I've got my LBL method on http://vanderblonk.com/tutorial. Soon to add another method with more block building and 5 corners last.


----------



## GuyWithFunnyHat (Aug 5, 2009)

Why is ZZ listed as a Fridrich variant?


----------



## Johannes91 (Aug 5, 2009)

GuyWithFunnyHat said:


> Why is ZZ listed as a Fridrich variant?


Probably because some noobs think you're supposed to solve cross after EOLine. As stupid as it is, if you do that, it is basically a Fridrich variant.

[off-topic]You probably like this: http://www.google.com/search?q=recursion.[/off-topic]


----------



## Cride5 (Aug 6, 2009)

Lol, nice to see the Google geeks at it again 

Looks like wikipedia are in on it too.


----------



## GuyWithFunnyHat (Aug 6, 2009)

Johannes91 said:


> [off-topic]You probably like this: http://www.google.com/search?q=recursion.[/off-topic]



Hah. I love google's humor.


----------



## guitardude7241 (Aug 24, 2009)

Bump. Because this topic already has alot of links.


----------



## krazedkat (Aug 24, 2009)

guitardude7241 said:


> First post...



Can you add the Petro method?


----------



## Cride5 (Aug 24, 2009)

guitardude7241 said:


> -ZZ Method(somewhat similar to Fridrich, as far as *cross/F2L slots* you fill in)

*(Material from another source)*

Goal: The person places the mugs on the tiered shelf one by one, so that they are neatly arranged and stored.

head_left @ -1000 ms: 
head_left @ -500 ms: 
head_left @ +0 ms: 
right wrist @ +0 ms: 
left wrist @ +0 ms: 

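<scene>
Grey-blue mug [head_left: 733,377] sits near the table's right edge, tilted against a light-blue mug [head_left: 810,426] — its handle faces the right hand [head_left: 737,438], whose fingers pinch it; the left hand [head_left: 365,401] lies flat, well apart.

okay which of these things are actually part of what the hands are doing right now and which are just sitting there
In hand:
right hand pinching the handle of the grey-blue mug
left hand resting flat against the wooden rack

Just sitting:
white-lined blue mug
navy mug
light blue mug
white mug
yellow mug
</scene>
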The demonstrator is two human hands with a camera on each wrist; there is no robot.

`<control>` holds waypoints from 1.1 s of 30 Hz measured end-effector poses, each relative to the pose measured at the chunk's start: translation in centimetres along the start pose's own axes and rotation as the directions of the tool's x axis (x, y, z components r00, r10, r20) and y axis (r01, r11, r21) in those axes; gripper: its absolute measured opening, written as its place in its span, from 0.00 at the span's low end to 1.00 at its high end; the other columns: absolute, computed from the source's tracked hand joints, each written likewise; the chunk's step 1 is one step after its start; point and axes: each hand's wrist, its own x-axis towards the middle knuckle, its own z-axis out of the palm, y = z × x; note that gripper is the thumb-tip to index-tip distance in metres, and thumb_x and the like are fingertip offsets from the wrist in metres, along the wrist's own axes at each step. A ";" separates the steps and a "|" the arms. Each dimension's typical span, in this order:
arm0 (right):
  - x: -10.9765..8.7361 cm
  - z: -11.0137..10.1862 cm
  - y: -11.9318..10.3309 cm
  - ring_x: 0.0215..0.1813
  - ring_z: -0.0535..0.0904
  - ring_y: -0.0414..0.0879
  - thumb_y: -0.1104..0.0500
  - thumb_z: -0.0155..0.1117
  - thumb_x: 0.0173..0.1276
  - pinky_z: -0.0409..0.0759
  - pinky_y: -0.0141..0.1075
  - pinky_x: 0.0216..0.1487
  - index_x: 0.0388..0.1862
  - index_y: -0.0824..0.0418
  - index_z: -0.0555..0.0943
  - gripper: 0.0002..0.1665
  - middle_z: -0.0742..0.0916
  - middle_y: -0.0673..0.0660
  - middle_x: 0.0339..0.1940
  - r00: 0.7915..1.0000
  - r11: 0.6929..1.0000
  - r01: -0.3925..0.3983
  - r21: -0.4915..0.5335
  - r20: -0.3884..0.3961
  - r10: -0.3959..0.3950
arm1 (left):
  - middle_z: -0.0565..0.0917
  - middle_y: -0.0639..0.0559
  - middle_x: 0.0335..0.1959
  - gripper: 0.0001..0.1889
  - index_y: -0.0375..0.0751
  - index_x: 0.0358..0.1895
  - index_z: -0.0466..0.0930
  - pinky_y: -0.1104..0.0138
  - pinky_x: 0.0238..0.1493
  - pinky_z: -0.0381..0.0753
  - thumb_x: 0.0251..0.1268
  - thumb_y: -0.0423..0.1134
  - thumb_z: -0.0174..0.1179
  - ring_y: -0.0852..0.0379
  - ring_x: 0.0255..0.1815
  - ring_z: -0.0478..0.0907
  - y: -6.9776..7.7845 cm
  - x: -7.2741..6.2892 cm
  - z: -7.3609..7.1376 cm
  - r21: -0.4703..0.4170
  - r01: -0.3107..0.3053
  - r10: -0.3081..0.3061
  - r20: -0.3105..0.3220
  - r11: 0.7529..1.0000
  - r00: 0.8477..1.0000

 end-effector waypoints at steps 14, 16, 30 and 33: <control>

ZZ does not use a cross. The first step (EOLine) is orientation of all 12 edges, and placement of two down-face edges (DF and DB). The F2L stage involves blockbuilding two 1x2x3 sides (in a similar manner to the first step of Roux). Unlike Roux, however, edges are already oriented and only R, U and L moves are required. Doing EOCross followed by CE pairs is a ZZ-Fridrich hybrid, its not ZZ, and is certainly less efficient.


----------



## Lucas Garron (Aug 24, 2009)

krazedkat said:


> guitardude7241 said:
> 
> 
> > First post...
> ...


Can you also add the XG method?


----------



## guitardude7241 (Aug 24, 2009)

Lucas Garron said:


> krazedkat said:
> 
> 
> > guitardude7241 said:
> ...



Petro seems ineffecient. Were you serious about the XG?


----------



## Lucas Garron (Aug 24, 2009)

guitardude7241 said:


> Lucas Garron said:
> 
> 
> > krazedkat said:
> ...


Since when is effeciency a criterion to be considered a concept/method?
And yes, I'm serious.


----------



## guitardude7241 (Aug 25, 2009)

Lucas Garron said:


> guitardude7241 said:
> 
> 
> > Lucas Garron said:
> ...



Technically, efficiency isn't a criterion to be considered a method. But then again, I could make a tutorial on how to solve the cube only by using a J perm, and call it an already exsisting concept. Would that concept really have any use? This is for semi-useful concepts/methods. Link to XG thread please?


----------



## Lucas Garron (Aug 25, 2009)

guitardude7241 said:


> Technically, efficiency isn't a criterion to be considered a method. But then again, I could make a tutorial on how to solve the cube only by using a J perm, and call it an already exsisting concept. Would that concept really have any use? This is for semi-useful concepts/methods. Link to XG thread please?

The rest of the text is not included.